Sikhs are known as the best soldiers in the world.

The British-Indian Army had a disproportionately large number of Sikhs. During the Indian mutiny, Sikhs helped the British to put it down. [The mutineers were the same motley crew that had, only a decade earlier, joined British forces to bring down the Sikh Raj.]

The Sikhs thereafter became the backbone of the Indian Army.

During the two World Wars, over a million Sikhs fought for the Allies, and well over 80,000 sacrificed their lives for the freedom of humanity. Thus, the freedom we enjoy now was earned by our ancestors. Wherever we live in the world, our turban adorns - or should adorn - many in the military and police forces. We earned the right to wear it, on the shoulders of our ancestors who gave their all during the two great wars. Not surprisingly, Sikh soldiers won a disproportionately high number of Victoria Crosses for their valour.

Since independence, the Indian Army too has had a very large number of Sikh soldiers. They have been the back-bone of Indian victories in major conflicts.

Being a sant-sipahi is in our DNA. We live by the code of Saint Soldiers. We are never afraid, nor do we impose fear on any but the enemy. Our supreme commander is God itself. This central belief is given to us by the founder of the Sikh Brotherhood, our Tenth Master, Guru Gobind Singh:  Be a proud Sikh; wear your turban with pride. Wherever you are, serve your country and community!

The Sikh National Anthem

Grant me this boon, O Lord:
May I never be deterred from good deeds.
Without fear may I enter the battlefield.
With complete resolve, may I bring victory.
May my mind be trained to sing Your praises.
And when the time comes, bring me a valiant death on life's battlefield.

[Guru Gobind Singh, Dasam Granth:.99]

The following quotation written in the Jang Naamah (battle chronicles) of Qazi Nur Mohammed in 1765, depicts the latter as a staunch enemy of the Sikhs, but he goes into a rosary of praise when he defines the traits of Sikh Warriors:

" ... If you cherish the desire of learning the art of war, face them on the battle field.

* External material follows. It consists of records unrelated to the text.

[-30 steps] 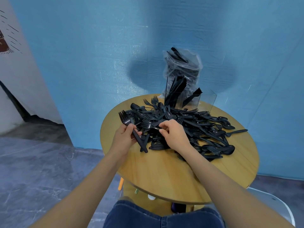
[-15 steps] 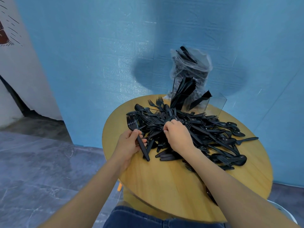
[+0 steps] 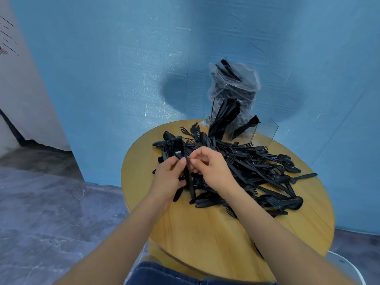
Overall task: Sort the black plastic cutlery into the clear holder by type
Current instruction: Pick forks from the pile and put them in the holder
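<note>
A heap of black plastic forks, spoons and knives (image 3: 257, 167) covers the far half of the round wooden table (image 3: 216, 233). Behind the heap stands the clear holder (image 3: 255, 130), with knives upright in its left compartment and one fork in the middle one. My left hand (image 3: 168, 177) grips a small bundle of cutlery (image 3: 188, 182) above the heap's left end, a spoon bowl sticking up from it. My right hand (image 3: 211, 165) is beside it, its thumb and fingertips pinching at the bundle's top.
A clear plastic bag (image 3: 234, 87) holding more black cutlery stands behind the holder against the blue wall. The table's near half is bare wood. A white seat edge (image 3: 345, 264) shows at lower right and grey floor lies to the left.
My left hand has lifted its cutlery up off the heap and turned it more upright. My right hand has left the heap and come over to the bundle.
</note>
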Demonstrator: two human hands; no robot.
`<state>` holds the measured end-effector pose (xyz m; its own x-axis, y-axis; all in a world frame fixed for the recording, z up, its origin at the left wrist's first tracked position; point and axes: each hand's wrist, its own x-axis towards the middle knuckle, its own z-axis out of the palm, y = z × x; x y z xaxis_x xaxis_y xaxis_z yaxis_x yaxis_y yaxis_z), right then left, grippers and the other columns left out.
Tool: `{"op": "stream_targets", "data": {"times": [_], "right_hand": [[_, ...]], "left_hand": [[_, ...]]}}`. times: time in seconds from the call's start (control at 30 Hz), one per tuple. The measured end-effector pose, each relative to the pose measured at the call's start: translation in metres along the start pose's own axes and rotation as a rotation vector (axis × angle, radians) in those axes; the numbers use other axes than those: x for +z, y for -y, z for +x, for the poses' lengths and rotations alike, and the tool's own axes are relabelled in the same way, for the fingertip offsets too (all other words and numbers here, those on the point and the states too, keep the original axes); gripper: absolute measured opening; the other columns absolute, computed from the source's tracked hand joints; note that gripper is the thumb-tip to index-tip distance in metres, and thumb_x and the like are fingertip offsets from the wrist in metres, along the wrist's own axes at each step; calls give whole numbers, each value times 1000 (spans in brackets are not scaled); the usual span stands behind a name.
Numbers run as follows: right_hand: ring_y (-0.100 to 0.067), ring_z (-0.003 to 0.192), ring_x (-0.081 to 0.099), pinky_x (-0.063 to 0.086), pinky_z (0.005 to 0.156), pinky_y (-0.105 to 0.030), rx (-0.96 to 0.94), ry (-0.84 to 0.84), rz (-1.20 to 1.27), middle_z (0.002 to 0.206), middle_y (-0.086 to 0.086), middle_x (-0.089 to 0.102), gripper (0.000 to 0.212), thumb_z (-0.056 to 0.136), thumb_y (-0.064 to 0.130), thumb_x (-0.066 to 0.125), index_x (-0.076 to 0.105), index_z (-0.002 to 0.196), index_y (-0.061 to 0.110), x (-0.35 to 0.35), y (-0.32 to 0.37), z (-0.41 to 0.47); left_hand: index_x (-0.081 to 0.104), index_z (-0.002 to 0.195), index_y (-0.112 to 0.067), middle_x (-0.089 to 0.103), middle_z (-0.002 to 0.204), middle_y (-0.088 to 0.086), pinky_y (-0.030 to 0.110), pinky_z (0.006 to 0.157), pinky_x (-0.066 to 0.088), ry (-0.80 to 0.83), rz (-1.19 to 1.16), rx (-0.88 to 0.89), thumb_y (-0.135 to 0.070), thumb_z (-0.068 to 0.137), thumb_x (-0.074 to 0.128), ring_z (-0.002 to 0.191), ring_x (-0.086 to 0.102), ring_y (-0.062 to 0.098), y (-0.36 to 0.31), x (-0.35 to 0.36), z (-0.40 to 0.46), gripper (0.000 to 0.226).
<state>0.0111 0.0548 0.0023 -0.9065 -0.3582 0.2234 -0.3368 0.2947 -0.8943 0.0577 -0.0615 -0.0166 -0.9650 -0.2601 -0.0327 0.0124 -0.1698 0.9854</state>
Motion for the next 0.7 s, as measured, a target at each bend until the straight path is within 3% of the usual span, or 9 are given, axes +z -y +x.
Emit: {"op": "stream_targets", "data": {"times": [0.13,0.33,0.43,0.53,0.6,0.7], "right_hand": [[-9,57,47,42,59,-20,-29,-76,-134,63,4,55,30,90,2,54,51,68,22,5,3,-6],[-5,54,42,37,51,-13,-75,-147,-342,63,7,49,20,93,6,47,50,75,13,10,6,-13],[-8,54,48,39,49,-14,-66,-127,-313,67,-1,56,22,97,8,44,57,79,9,5,8,-16],[-15,59,56,45,53,-19,-59,-118,-273,71,-11,63,31,99,17,43,61,80,1,1,9,-19],[-13,58,60,50,58,-21,-31,-127,-222,67,-8,64,31,98,18,47,64,80,1,-4,9,-20],[-5,50,59,50,54,-14,-4,-169,-114,61,-1,62,19,93,14,57,66,78,6,-11,9,-21]], "left_hand": [[66,92,-6,66,86,17,37,76,55,-13,25,9,-20,98,50,81,63,24,0,4,-3,22],[59,90,0,54,76,13,42,68,49,-83,201,30,-24,99,45,72,48,23,3,16,-2,29],[58,87,-5,56,76,9,36,65,43,-93,325,100,-24,100,42,70,49,19,1,18,-2,28],[55,89,-2,60,82,15,46,72,49,-105,418,135,-24,100,40,73,52,23,-1,21,-2,29],[53,88,1,61,87,21,48,73,47,-93,471,166,-22,100,39,73,50,23,-1,24,-3,30],[57,89,-1,64,87,17,42,71,47,-25,509,202,-21,101,36,72,54,18,-1,27,-7,31]]}}
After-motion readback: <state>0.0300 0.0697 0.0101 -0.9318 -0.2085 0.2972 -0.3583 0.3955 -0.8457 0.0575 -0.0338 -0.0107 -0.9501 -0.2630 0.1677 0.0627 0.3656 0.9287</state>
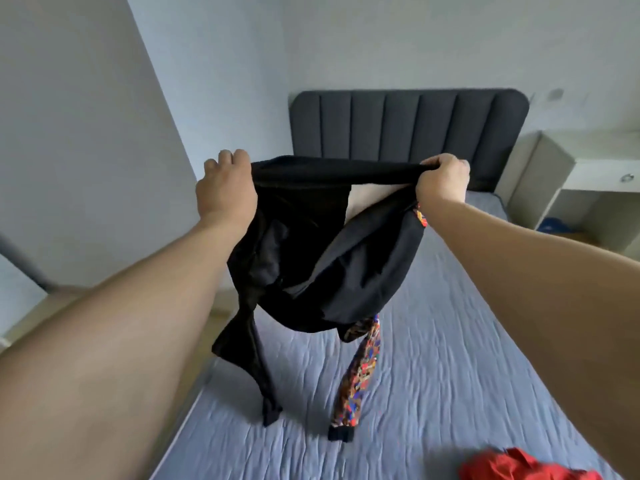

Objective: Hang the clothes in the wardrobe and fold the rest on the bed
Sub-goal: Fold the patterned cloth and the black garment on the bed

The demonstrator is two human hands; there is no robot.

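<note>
A black top (322,258) with one bright patterned sleeve is held up over the middle of the bed (450,358), pinched tight by the left hand (225,192) and right hand (441,180), likely so it can be spread flat for folding.

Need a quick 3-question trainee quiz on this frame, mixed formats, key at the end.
1. True or false: the black garment lies flat on the bed.
2. Which hands grip the garment's top edge? A) the left hand only B) the right hand only C) both
3. Fill in: the cloth at the bottom right edge of the view is ____.

Key:
1. False: it is held up, its black sleeve and patterned sleeve hanging down to the bed.
2. C
3. Red: the red garment lies on the bed.
</note>
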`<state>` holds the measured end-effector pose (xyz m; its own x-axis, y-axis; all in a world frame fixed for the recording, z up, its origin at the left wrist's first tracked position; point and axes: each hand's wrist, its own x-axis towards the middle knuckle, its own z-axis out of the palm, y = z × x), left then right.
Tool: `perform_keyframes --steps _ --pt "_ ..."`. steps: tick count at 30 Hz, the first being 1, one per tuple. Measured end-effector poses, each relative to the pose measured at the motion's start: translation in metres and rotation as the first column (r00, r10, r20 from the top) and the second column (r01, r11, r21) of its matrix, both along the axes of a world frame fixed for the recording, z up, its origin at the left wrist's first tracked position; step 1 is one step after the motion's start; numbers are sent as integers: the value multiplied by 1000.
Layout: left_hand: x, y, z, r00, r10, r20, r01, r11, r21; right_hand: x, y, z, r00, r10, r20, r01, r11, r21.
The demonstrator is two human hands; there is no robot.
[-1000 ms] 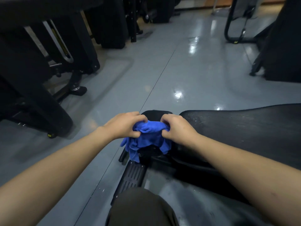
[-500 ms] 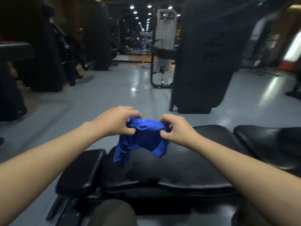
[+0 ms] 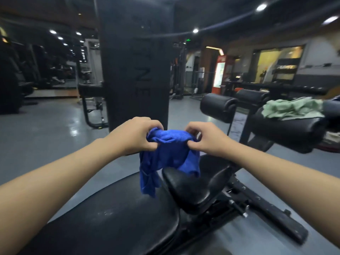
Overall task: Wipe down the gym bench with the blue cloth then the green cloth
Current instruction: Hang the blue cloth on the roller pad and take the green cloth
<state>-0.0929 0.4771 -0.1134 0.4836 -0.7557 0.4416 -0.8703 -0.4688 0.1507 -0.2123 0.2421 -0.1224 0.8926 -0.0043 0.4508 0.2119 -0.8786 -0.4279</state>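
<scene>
Open grey floor (image 3: 46, 137) lies left of the bench surface (image 3: 117, 221). Both hands, left (image 3: 136, 136) and right (image 3: 206, 138), pinch the crumpled blue cloth (image 3: 165, 159) above it; the green cloth (image 3: 292, 108) lies on a roller pad (image 3: 287, 129) far right.

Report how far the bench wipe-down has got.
Done: nothing the picture proves. In hand: both the left hand and right hand grip the blue cloth, lifted above the bench. Left: the green cloth lies unused on a roller pad.

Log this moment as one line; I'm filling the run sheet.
blue cloth: held above bench | left hand: grips it | right hand: pinches it | green cloth: on roller pad
</scene>
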Motion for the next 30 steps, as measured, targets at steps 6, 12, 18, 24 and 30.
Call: perform_keyframes --steps 6,12,18,24,30 --pt "2 -115 46 991 -111 74 114 993 -41 -25 -101 54 993 -119 27 121 985 -123" --pt "3 -203 77 965 -139 221 144 990 -6 -30 -177 95 976 -210 50 215 940 -265" --pt "16 -271 110 955 -140 261 166 983 -80 -22 -234 137 954 -285 93 299 894 -334" --pt "35 -335 131 923 -118 366 174 977 -123 2 -287 166 909 -367 198 416 777 -471" --pt "55 -399 145 919 -151 365 218 964 -151 16 -341 178 875 -420 240 483 751 -450"
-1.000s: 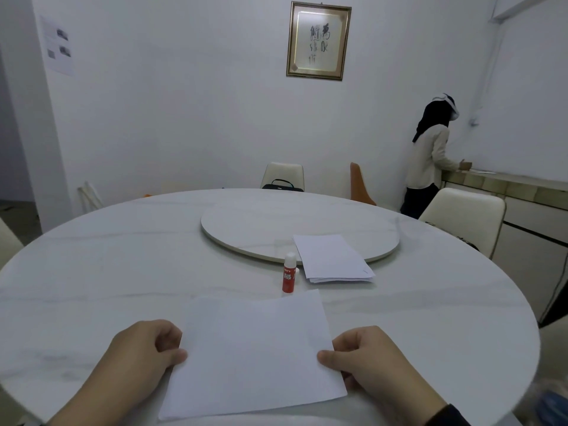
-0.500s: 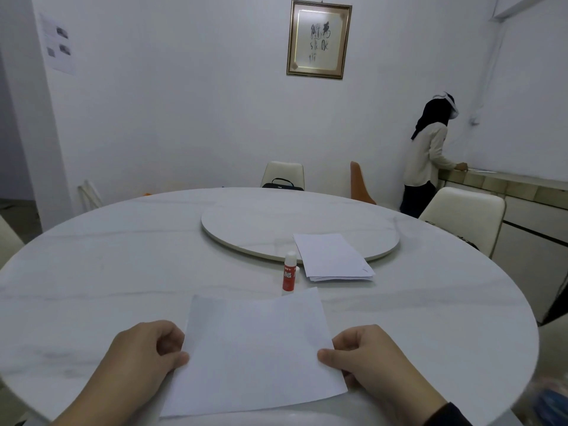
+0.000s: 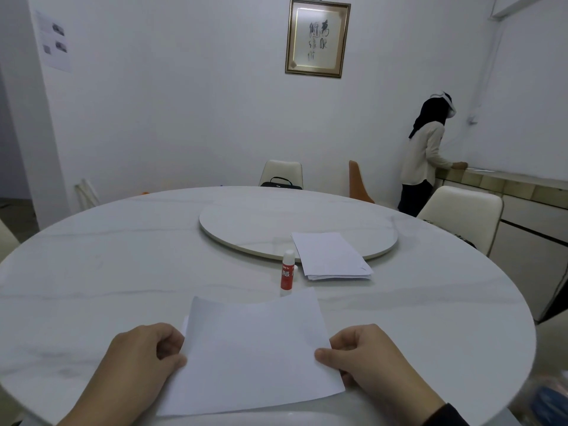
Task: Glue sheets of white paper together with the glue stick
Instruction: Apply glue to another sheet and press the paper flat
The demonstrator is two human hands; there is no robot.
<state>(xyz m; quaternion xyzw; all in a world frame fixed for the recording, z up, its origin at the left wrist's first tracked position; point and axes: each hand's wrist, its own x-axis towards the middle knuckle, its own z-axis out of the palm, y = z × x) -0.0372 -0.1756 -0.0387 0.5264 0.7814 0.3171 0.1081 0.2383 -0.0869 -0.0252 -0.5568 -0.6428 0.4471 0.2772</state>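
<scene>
A white paper sheet (image 3: pixel 252 352) lies at the near edge of the round table, slightly raised. My left hand (image 3: pixel 144 358) pinches its left edge with the thumb on top. My right hand (image 3: pixel 365 358) pinches its right edge the same way. A second sheet's corner peeks out under the left edge. Just beyond the sheet stands a red glue stick (image 3: pixel 287 273) with a white cap, upright. To the right of it lies a stack of white paper (image 3: pixel 330 256), partly on the turntable.
The white marble table (image 3: pixel 123 272) carries a round turntable (image 3: pixel 276 222) at its centre. Cream chairs (image 3: pixel 461 213) stand round it, one with a black bag. A person (image 3: pixel 427 158) stands at a counter at the far right.
The sheet has shifted a little toward me and its far edge has risen toward the glue stick. Both hands keep their pinch on its sides.
</scene>
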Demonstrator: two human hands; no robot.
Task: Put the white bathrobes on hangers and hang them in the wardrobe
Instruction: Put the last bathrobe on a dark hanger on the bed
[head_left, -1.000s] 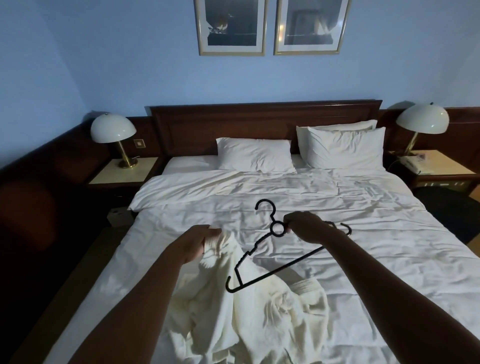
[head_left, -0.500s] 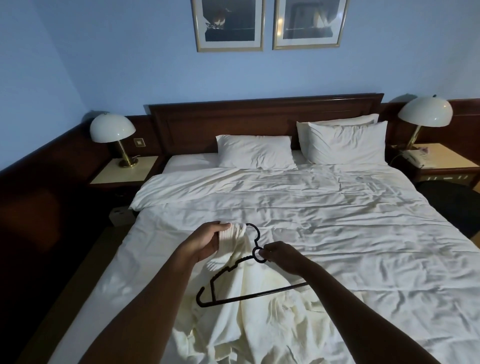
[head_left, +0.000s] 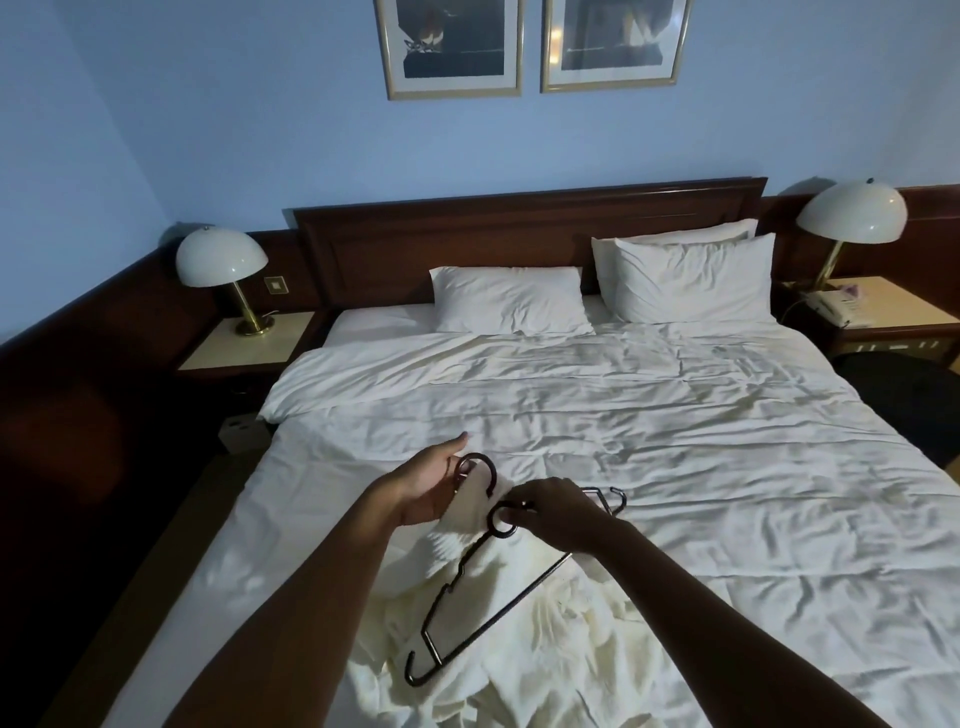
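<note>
White bathrobe (head_left: 524, 613) crumpled on bed (head_left: 727, 467), near its foot, under both hands. Black hanger (head_left: 467, 613) tilted over robe, hook end uppermost, far arm hidden behind right wrist. Right hand (head_left: 558, 512), grip closed on hanger at ring below hook. Left hand (head_left: 431, 488), grip half open, palm against fold of robe, hook just beside fingers; whether they pinch cloth, cannot tell.

Glossy black plastic hanger (head_left: 470, 597) on soft matt cloth bathrobe (head_left: 524, 644).
</note>
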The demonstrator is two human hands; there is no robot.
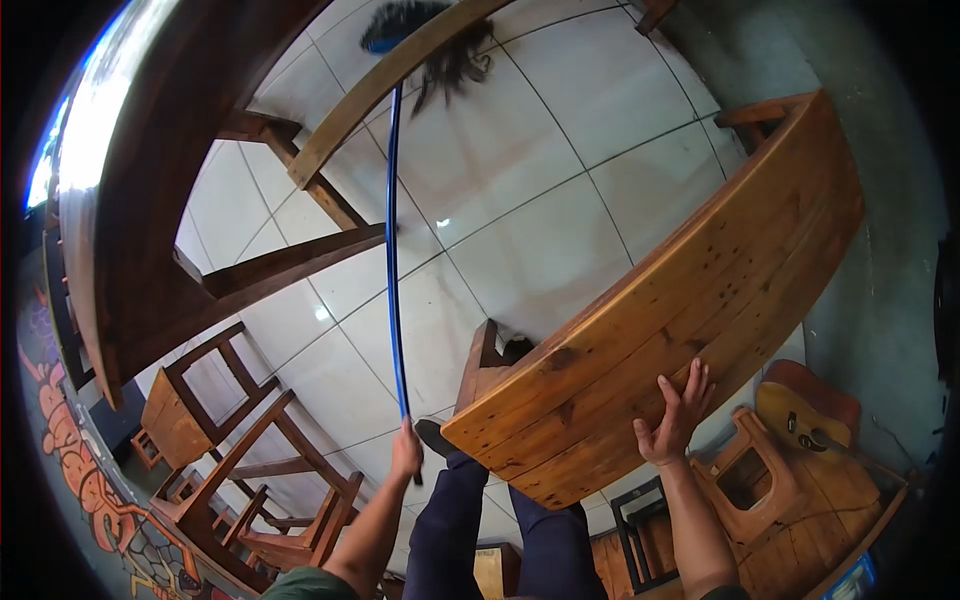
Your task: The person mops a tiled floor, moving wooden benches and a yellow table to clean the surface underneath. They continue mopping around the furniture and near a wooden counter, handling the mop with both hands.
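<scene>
My left hand is closed around the lower end of a broom's blue handle. The handle runs away from me across the tiles, passing under a wooden crossbar. At the far end, the broom's head with dark bristles lies on the floor, partly hidden by that crossbar. On my right, a varnished plank-topped wooden bench stretches diagonally away. My right hand rests against its top with fingers spread and nothing in its grasp.
A large dark wooden table stands at the left, its braces reaching over the tiled floor. Wooden chairs crowd the lower left. At lower right are a guitar and a plastic stool. A wall borders the right side.
</scene>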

When they hold their mighty sword, they gallop from Hind to Sind. Nobody however strong and wealthy dare oppose them. If their sword struck a coat of mail, the coat itself becomes the enemy's shroud. Each and every one of them looks like massive boulders of rock. In a grandeur, each one of them excels fifty men ..."

Sikh warriors developed these qualities through hard physical and mental training; They spent their spare time in meditation, and learning Shastar Vidya (Sikh Martial Art). The icing on the cake was getting initiated into the Khalsa by taking Amrit, which stirred valour and bravery in them. In fact, this was a pre-requisite before they were recruited in the forces to fight the oppressor.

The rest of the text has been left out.